:: Exercise requirements ::
Copy exactly the lines of the material below that run from the one containing "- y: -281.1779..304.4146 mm" through the one containing "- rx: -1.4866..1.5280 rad". Copy no other lines.
-.-.-
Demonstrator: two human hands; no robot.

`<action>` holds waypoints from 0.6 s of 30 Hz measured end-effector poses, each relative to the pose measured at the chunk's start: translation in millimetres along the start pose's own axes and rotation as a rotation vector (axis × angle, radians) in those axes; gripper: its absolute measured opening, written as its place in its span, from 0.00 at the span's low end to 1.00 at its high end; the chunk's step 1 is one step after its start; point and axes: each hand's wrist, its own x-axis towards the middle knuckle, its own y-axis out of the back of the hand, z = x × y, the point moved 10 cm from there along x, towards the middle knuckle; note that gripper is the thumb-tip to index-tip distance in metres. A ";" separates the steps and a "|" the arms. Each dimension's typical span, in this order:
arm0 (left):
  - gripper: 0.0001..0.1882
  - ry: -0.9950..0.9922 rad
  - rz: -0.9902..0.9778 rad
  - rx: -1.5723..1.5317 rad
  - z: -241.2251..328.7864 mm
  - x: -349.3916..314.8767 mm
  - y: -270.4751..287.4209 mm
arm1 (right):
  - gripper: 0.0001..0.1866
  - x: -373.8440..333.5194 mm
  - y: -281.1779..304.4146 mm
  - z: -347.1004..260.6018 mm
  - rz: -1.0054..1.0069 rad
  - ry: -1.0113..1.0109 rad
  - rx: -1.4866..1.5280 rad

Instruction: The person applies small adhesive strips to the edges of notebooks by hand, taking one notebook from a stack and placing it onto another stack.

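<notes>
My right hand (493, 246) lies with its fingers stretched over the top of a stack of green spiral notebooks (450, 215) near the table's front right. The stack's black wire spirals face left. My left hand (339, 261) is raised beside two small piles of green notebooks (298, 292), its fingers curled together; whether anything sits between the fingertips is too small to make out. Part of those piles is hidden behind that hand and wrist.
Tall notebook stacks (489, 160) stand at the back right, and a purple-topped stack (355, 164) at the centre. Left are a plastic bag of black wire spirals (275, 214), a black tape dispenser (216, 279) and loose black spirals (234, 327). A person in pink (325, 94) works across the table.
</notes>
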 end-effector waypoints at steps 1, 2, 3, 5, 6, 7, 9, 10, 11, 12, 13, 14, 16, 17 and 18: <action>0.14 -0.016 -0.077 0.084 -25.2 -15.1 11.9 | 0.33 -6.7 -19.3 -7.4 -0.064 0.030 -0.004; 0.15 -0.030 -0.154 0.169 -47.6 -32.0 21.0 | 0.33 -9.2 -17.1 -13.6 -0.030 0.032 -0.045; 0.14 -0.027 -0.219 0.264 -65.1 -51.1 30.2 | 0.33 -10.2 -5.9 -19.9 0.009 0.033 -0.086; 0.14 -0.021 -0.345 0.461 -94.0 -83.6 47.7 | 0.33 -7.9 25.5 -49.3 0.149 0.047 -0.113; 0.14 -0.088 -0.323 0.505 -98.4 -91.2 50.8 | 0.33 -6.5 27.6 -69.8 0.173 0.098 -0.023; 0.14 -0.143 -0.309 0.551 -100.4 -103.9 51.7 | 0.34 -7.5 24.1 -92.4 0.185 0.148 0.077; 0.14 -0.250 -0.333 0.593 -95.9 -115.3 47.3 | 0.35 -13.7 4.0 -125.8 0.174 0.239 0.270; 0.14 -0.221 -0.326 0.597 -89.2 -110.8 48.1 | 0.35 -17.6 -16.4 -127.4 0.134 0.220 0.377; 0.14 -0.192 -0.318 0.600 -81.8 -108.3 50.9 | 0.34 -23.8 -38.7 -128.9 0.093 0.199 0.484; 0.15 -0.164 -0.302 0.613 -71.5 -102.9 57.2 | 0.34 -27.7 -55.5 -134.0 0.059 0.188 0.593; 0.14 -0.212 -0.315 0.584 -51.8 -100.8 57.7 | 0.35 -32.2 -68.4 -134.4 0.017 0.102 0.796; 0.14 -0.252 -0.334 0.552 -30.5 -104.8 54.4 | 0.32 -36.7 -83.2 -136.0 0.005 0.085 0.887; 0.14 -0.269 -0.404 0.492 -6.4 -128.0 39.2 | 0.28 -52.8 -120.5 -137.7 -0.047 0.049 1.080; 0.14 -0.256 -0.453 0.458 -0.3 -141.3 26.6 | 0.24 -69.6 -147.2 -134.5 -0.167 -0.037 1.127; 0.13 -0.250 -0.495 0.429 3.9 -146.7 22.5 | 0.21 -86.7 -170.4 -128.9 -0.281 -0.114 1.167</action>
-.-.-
:: Your response ::
  - y: -281.1779..304.4146 mm
  - z: -347.1004..260.6018 mm
  - rz: -1.0054..1.0069 rad
  - ry: -1.0113..1.0109 rad
  - rx: -1.4866..1.5280 rad

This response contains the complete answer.